* Dataset section

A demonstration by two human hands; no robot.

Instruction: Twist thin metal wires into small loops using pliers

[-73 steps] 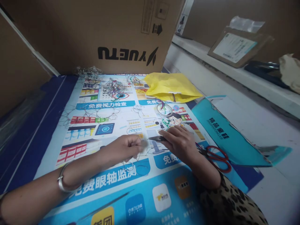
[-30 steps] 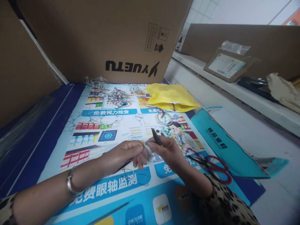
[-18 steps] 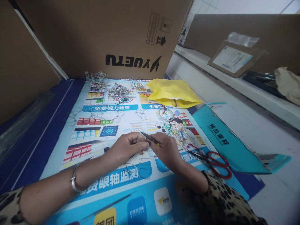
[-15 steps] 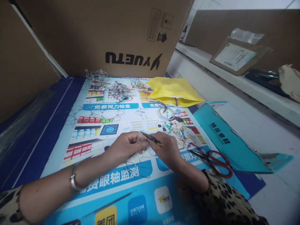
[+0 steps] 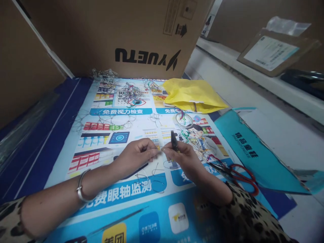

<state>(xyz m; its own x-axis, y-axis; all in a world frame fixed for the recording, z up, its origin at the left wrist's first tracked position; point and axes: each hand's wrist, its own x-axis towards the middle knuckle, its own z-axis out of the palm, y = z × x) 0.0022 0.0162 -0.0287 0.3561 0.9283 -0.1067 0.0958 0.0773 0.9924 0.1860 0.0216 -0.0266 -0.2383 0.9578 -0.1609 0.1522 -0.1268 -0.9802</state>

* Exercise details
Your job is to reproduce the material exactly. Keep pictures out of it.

* Solution
A demonstration by two human hands; no robot.

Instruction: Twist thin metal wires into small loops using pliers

[-73 steps] 
[-30 steps] 
[-18 steps] 
[-15 steps] 
[+0 steps] 

<state>(xyz m; its own x-axis, y-axis; all in a world frame fixed for the recording, z up, its origin at the left wrist's first tracked position; point and axes: each hand's wrist, its own x-axis towards the middle knuckle, its own z-axis out of the palm, y = z × x) 0.0022 0.0162 -0.0287 0.3561 0.9283 -0.1067 0.0958 0.0773 0.9924 0.1860 0.0216 -0.0266 -0.2383 0.9578 -0.1609 0.1522 -0.1268 -0.9802</state>

No more work is needed on this exercise.